* ACTIVITY *
The entries below contain a line with "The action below" and a line with "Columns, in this". Retype exactly everything from the first down to the second, both included, and nothing else.
────────
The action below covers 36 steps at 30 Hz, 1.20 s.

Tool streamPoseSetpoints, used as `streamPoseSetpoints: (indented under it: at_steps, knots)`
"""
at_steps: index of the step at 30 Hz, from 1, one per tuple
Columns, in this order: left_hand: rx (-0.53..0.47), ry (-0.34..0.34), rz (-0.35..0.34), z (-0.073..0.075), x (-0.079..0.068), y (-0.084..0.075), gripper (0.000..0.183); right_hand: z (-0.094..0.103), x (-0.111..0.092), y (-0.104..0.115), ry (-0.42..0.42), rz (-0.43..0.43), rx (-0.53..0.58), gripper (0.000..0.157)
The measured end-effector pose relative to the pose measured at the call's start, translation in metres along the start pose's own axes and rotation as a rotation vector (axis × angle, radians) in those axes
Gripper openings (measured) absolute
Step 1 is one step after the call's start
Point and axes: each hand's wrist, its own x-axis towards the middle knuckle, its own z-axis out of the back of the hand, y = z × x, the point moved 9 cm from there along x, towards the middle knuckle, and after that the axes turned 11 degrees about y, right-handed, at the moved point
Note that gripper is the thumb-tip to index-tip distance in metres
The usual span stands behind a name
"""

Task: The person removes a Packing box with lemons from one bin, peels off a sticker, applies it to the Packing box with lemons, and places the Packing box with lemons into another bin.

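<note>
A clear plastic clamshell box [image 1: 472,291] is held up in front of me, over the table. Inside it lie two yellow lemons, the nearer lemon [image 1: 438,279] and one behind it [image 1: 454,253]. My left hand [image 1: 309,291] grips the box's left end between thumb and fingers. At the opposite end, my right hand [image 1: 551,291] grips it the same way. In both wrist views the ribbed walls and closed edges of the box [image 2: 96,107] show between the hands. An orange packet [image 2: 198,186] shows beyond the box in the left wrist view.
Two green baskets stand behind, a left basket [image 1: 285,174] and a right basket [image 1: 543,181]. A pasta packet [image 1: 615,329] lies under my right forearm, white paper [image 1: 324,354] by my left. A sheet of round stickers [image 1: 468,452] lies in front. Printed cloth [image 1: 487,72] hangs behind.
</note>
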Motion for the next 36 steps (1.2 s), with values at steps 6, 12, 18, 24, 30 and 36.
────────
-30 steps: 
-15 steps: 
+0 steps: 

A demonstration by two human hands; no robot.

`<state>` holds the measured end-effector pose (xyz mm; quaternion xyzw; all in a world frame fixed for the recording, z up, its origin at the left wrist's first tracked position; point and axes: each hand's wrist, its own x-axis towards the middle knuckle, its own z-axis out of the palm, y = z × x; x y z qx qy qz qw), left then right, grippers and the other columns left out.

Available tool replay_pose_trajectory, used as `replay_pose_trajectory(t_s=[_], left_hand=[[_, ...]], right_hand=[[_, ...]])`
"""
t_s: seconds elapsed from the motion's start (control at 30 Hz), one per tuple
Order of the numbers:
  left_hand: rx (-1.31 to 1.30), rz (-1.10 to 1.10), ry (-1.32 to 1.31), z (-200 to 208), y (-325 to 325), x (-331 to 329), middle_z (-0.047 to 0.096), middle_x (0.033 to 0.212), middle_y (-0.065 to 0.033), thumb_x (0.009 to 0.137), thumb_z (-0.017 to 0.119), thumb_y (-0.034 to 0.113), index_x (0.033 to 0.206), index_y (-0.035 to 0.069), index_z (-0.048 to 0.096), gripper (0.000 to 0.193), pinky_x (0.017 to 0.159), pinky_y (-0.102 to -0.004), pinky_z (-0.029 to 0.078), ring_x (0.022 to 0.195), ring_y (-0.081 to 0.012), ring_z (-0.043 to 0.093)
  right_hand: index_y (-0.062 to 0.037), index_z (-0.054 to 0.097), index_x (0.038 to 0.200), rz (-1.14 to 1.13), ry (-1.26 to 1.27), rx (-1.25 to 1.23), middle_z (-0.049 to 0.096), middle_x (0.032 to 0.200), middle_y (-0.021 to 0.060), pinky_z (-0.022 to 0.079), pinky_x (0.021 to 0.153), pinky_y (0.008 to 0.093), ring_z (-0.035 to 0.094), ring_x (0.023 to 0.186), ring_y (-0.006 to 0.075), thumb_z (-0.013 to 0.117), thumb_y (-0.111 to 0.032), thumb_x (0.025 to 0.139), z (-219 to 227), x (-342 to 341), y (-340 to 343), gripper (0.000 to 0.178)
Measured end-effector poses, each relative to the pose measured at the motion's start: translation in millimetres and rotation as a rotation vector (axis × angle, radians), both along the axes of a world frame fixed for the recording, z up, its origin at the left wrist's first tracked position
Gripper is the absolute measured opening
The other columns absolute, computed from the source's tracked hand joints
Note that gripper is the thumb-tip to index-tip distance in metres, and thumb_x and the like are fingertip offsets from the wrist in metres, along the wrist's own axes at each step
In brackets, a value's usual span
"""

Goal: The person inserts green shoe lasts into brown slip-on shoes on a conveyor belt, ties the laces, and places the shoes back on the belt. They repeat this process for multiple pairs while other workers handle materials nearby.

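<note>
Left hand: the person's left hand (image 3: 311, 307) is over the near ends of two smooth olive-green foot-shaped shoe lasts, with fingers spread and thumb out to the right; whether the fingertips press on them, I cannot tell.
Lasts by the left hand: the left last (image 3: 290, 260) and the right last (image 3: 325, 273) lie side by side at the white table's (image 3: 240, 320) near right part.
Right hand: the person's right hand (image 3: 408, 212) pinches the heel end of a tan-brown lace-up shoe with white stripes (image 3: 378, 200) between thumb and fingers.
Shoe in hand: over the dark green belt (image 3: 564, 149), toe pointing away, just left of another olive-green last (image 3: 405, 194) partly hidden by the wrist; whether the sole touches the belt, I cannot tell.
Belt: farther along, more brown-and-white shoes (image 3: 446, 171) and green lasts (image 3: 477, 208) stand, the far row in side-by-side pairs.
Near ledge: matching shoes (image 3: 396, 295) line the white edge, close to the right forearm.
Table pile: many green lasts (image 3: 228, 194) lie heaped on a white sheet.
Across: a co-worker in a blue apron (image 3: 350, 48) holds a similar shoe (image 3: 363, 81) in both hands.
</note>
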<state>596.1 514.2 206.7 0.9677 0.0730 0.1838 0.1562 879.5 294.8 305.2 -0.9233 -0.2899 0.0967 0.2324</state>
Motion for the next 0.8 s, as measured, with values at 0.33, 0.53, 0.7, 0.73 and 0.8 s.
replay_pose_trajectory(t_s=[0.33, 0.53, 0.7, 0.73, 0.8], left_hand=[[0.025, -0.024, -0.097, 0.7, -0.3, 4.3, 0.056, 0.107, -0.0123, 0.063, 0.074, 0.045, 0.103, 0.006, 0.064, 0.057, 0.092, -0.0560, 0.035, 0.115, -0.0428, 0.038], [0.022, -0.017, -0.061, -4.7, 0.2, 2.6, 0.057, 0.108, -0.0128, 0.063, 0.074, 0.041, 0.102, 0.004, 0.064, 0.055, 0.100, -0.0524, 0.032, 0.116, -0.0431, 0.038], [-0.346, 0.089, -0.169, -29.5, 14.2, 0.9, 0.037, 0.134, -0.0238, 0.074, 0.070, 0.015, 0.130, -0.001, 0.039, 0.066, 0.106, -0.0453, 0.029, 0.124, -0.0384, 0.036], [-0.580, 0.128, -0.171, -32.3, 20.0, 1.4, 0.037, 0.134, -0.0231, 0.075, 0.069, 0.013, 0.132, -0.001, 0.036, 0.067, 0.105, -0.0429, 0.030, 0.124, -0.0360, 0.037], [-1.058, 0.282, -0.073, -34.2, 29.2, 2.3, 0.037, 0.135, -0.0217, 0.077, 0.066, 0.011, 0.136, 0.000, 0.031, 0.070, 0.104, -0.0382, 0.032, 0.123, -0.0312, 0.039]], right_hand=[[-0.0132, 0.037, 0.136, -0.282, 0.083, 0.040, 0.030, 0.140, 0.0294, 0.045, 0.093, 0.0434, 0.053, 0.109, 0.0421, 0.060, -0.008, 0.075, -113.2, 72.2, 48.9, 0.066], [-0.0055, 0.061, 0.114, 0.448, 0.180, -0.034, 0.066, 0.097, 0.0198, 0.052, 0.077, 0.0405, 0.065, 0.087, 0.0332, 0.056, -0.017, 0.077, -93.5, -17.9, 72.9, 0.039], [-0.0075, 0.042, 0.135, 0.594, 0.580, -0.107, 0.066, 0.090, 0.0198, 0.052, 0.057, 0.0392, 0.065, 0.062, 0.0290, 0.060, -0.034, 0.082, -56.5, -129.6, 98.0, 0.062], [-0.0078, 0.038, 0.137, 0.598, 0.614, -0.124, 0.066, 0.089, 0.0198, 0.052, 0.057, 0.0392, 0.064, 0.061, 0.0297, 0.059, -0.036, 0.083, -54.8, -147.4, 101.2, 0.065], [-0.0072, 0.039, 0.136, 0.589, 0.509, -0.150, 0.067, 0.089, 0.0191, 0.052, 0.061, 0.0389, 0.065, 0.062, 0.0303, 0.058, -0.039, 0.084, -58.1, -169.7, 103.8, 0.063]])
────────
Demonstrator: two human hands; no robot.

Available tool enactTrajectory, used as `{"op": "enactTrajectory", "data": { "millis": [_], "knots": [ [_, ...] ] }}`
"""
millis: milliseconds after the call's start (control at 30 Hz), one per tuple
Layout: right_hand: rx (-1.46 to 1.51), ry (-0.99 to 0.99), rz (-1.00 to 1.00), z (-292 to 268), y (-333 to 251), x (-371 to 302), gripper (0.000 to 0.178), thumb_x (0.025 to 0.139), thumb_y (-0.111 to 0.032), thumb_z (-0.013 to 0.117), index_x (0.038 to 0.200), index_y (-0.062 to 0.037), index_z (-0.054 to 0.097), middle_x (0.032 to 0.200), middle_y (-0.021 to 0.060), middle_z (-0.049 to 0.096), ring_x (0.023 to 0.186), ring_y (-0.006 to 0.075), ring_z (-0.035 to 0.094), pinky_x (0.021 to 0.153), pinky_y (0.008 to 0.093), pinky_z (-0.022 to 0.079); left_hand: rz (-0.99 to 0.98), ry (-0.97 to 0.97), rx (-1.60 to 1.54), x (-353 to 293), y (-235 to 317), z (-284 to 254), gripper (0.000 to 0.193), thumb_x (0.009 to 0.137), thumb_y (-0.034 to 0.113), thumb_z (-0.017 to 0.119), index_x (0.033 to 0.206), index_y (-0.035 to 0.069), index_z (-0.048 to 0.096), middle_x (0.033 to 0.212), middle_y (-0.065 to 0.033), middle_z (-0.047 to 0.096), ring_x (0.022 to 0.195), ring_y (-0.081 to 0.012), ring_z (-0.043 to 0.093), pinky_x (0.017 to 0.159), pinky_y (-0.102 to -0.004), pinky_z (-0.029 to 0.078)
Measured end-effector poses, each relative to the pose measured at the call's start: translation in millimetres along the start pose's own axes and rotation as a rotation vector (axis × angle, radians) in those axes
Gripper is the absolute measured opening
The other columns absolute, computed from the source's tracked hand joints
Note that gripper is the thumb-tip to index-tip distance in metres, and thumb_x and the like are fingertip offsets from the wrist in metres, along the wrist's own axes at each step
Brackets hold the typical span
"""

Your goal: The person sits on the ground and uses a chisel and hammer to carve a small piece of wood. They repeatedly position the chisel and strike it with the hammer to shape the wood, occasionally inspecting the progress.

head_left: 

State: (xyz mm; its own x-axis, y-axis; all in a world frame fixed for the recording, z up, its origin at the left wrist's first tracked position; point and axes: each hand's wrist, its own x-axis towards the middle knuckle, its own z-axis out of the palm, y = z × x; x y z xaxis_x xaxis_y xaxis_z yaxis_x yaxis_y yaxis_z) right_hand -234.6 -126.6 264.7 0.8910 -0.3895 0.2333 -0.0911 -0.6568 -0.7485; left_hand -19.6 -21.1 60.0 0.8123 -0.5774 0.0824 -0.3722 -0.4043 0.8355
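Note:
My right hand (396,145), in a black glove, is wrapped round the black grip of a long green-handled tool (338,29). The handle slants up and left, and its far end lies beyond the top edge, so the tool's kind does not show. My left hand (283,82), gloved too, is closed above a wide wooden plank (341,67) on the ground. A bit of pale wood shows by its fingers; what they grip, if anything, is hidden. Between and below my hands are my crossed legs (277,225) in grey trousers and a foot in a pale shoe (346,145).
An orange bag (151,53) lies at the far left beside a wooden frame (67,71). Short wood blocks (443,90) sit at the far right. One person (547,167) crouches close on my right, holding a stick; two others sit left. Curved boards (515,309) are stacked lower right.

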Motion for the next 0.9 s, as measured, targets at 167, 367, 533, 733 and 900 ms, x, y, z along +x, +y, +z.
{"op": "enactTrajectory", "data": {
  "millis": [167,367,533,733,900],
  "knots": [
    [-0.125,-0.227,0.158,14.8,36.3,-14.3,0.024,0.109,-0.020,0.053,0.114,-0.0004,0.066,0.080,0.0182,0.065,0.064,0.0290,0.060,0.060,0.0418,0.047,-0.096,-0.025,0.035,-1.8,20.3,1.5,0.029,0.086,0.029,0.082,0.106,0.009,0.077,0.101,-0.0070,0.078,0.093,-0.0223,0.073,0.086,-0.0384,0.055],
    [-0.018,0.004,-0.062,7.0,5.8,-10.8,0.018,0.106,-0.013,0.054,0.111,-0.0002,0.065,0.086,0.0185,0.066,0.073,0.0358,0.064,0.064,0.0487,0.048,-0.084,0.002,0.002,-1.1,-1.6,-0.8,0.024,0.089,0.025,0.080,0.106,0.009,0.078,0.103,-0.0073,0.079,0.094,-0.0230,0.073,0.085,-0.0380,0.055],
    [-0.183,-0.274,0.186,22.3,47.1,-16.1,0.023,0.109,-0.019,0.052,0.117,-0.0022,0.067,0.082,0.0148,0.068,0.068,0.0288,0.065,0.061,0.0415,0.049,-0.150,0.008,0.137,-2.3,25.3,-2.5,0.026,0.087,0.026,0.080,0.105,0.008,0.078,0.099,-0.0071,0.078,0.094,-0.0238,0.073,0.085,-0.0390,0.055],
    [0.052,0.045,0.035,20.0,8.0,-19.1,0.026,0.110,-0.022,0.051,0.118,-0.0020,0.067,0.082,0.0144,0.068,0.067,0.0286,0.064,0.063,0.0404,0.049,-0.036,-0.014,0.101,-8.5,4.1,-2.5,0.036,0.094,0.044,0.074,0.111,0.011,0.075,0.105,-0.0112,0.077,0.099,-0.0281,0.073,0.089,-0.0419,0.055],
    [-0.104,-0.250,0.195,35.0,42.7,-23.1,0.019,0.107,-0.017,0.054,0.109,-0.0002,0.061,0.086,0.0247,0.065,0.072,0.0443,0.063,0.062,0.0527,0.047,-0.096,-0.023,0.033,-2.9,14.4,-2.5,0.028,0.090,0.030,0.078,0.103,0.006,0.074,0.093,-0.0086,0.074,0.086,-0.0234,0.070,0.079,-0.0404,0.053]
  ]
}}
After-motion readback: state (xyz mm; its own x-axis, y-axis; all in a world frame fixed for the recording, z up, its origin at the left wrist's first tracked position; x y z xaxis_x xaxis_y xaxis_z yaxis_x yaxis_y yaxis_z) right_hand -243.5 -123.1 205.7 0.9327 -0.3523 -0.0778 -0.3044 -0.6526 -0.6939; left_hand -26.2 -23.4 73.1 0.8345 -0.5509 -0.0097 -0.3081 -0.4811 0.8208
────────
* EXERCISE RESPONSE *
The action below covers 36 steps at 30 Hz, 1.20 s.

Tool streamPoseSetpoints, used as `streamPoseSetpoints: (indented under it: at_steps, knots)`
"""
at_steps: index of the step at 30 Hz, from 1, one per tuple
Columns, in this order: left_hand: rx (-0.53..0.47), ry (-0.34..0.34), rz (-0.35..0.34), z (-0.073..0.075), x (-0.079..0.068), y (-0.084..0.075), gripper (0.000..0.183); right_hand: z (-0.094..0.103), x (-0.111..0.092), y (-0.104..0.115), ry (-0.42..0.42), rz (-0.43..0.43), rx (-0.53..0.58), gripper (0.000..0.157)

The output for this exercise is now complete.